Segment Start: EXTRACTED RECORDS

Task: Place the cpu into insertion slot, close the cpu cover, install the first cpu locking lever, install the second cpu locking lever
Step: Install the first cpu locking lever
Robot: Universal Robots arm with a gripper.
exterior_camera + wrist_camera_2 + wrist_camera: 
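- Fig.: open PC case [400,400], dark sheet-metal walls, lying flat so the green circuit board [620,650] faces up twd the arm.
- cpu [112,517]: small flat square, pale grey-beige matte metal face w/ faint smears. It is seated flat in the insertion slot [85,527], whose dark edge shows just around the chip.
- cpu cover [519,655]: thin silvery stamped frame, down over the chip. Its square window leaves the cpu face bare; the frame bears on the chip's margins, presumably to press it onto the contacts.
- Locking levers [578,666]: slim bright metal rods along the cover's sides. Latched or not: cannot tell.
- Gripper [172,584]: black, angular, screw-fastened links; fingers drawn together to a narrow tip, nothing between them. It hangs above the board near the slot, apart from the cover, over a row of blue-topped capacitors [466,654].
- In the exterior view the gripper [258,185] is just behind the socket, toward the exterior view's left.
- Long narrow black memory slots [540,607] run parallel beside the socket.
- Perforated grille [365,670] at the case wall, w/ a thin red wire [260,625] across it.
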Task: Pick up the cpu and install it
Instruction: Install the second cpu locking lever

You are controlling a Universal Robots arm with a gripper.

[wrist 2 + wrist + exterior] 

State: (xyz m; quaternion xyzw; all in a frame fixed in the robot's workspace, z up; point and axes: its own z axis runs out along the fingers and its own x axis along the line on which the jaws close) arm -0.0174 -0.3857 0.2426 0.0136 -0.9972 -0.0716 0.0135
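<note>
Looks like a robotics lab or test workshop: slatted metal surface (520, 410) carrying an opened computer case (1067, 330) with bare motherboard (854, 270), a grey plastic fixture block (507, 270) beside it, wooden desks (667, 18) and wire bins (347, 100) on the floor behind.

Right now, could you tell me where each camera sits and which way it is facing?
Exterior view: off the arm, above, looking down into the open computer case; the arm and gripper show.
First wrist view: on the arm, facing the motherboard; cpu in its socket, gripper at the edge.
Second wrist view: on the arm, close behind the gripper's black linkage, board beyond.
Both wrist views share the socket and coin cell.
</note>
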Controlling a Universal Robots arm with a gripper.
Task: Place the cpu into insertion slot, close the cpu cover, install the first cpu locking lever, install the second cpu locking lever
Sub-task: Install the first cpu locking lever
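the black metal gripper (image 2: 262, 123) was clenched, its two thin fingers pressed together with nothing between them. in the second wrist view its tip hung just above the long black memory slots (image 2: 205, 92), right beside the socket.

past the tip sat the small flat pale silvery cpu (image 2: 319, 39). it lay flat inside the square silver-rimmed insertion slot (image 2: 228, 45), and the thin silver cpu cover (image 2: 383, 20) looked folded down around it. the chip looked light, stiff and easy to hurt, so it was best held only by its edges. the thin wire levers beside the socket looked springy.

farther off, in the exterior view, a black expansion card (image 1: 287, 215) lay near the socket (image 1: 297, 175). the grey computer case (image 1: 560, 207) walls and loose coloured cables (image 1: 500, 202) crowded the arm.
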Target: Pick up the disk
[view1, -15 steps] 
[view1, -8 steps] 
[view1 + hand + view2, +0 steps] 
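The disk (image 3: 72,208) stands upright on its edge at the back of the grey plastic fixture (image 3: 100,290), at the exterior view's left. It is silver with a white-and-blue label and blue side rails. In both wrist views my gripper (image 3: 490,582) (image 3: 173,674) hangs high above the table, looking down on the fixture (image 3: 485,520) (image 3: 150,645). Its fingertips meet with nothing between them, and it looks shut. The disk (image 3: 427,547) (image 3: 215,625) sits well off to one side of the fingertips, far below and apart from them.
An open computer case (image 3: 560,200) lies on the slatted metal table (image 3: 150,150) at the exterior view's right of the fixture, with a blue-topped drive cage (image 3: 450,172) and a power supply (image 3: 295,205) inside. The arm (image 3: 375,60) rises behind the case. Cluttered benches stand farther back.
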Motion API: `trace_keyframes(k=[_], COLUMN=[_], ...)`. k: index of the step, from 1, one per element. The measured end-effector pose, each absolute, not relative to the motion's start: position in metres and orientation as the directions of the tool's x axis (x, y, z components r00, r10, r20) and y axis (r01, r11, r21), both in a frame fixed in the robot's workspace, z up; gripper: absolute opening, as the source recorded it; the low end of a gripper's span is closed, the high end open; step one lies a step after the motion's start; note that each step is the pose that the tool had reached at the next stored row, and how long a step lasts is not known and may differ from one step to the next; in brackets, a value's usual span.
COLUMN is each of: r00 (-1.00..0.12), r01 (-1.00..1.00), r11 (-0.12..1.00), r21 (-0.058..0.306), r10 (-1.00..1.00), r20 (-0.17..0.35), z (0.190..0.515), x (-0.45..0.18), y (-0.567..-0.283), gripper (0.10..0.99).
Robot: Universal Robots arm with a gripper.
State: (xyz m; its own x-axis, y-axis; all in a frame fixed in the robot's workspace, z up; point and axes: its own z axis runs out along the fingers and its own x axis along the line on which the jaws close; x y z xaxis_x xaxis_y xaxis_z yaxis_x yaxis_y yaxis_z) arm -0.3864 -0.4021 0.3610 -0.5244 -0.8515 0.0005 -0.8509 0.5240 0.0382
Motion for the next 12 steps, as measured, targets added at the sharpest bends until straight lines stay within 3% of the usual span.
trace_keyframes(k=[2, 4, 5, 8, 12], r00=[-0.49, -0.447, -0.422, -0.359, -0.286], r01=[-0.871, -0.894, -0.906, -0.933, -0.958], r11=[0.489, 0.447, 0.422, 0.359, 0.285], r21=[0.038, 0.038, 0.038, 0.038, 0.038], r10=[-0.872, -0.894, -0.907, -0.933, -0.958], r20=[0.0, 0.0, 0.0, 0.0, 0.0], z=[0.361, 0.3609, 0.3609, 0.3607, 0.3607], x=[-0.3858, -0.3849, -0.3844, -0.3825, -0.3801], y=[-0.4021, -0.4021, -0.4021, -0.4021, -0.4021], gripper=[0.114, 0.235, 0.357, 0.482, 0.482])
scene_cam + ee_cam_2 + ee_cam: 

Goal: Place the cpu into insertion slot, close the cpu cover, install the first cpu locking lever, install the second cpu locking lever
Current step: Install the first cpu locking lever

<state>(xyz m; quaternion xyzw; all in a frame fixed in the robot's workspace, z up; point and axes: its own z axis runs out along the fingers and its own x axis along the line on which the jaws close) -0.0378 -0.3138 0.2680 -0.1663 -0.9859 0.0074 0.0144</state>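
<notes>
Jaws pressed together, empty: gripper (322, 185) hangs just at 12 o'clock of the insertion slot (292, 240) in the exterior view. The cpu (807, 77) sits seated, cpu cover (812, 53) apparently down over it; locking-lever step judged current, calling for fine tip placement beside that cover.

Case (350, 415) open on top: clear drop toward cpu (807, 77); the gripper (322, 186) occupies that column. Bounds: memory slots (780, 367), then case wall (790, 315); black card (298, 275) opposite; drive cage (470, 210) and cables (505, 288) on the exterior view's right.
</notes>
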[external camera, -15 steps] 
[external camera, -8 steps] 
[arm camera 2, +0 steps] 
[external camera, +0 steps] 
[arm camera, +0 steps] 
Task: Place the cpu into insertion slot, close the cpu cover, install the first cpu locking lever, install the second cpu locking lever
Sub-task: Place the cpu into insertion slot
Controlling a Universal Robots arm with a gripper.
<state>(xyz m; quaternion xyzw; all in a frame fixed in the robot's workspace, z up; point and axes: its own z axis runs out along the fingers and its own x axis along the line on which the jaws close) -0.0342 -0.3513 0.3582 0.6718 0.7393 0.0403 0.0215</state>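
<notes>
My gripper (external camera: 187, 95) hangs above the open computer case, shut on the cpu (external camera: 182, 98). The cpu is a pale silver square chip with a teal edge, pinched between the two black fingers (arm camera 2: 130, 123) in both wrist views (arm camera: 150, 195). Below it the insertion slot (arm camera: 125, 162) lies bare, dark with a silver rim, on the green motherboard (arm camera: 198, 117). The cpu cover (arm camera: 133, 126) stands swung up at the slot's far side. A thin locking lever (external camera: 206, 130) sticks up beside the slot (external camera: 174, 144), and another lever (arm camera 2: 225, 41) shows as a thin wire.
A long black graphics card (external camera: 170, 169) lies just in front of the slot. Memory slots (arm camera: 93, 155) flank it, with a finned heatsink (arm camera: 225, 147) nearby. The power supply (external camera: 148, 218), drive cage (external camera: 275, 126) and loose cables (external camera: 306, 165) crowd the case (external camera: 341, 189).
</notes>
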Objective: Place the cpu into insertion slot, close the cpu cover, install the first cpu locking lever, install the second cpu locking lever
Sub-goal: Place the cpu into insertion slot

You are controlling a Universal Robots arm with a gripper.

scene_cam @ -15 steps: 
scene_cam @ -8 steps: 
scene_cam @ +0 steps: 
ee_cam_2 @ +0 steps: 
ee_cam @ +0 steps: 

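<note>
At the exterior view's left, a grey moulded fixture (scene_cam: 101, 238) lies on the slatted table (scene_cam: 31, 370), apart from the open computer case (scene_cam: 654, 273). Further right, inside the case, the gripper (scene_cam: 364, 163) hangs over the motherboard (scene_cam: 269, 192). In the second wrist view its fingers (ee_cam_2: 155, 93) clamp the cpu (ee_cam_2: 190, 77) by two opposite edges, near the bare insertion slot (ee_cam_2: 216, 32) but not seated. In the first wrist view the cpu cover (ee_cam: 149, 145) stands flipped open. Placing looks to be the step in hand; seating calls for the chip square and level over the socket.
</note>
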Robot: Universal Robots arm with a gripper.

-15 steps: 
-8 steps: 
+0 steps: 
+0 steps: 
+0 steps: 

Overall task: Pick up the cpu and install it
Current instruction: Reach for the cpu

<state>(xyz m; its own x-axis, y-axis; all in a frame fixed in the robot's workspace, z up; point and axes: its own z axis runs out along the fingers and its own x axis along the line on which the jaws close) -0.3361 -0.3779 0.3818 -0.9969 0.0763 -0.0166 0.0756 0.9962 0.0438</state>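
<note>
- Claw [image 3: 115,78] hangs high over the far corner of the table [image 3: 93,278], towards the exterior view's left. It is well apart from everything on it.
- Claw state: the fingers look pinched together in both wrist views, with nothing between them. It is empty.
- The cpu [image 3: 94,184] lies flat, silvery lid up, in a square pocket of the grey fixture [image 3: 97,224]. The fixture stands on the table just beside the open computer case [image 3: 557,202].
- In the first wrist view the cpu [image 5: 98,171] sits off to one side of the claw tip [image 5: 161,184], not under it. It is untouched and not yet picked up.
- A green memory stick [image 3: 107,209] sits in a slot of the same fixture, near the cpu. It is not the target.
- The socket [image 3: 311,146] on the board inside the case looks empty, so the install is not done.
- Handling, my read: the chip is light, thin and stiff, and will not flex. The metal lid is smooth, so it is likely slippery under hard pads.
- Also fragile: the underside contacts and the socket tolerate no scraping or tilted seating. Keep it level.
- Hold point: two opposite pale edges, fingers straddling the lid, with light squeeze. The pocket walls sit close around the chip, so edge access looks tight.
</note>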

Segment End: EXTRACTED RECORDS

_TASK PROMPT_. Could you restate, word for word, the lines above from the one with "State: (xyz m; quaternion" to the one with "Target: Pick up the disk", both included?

_ANSWER BELOW_.
State: (xyz m; quaternion xyzw; all in a frame fixed in the robot's workspace, z up; point and axes: its own z axis runs out along the fingers and its own x axis along the line on which the jaws close) arm -0.0174 -0.3857 0.2426 0.0136 -0.9972 -0.0716 0.0135
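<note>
Looks like a robotics lab or test workshop: slatted metal surface (520, 410) carrying an opened computer case (1067, 330) with bare motherboard (854, 270), a grey plastic fixture block (507, 270) beside it, wooden desks (667, 18) and wire bins (347, 100) on the floor behind.

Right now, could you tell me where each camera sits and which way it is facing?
Exterior view: off the arm, above, looking down into the open computer case; the arm and gripper show.
First wrist view: on the arm, facing the motherboard; cpu in its socket, gripper at the edge.
Second wrist view: on the arm, close behind the gripper's black linkage, board beyond.
Both wrist views share the socket and coin cell.
</note>
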Controlling a Universal Robots arm with a gripper.
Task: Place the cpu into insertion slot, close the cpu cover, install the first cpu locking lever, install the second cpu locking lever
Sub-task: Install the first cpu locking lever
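the black metal gripper (image 2: 262, 123) was clenched, its two thin fingers pressed together with nothing between them. in the second wrist view its tip hung just above the long black memory slots (image 2: 205, 92), right beside the socket.

past the tip sat the small flat pale silvery cpu (image 2: 319, 39). it lay flat inside the square silver-rimmed insertion slot (image 2: 228, 45), and the thin silver cpu cover (image 2: 383, 20) looked folded down around it. the chip looked light, stiff and easy to hurt, so it was best held only by its edges. the thin wire levers beside the socket looked springy.

farther off, in the exterior view, a black expansion card (image 1: 287, 215) lay near the socket (image 1: 297, 175). the grey computer case (image 1: 560, 207) walls and loose coloured cables (image 1: 500, 202) crowded the arm.
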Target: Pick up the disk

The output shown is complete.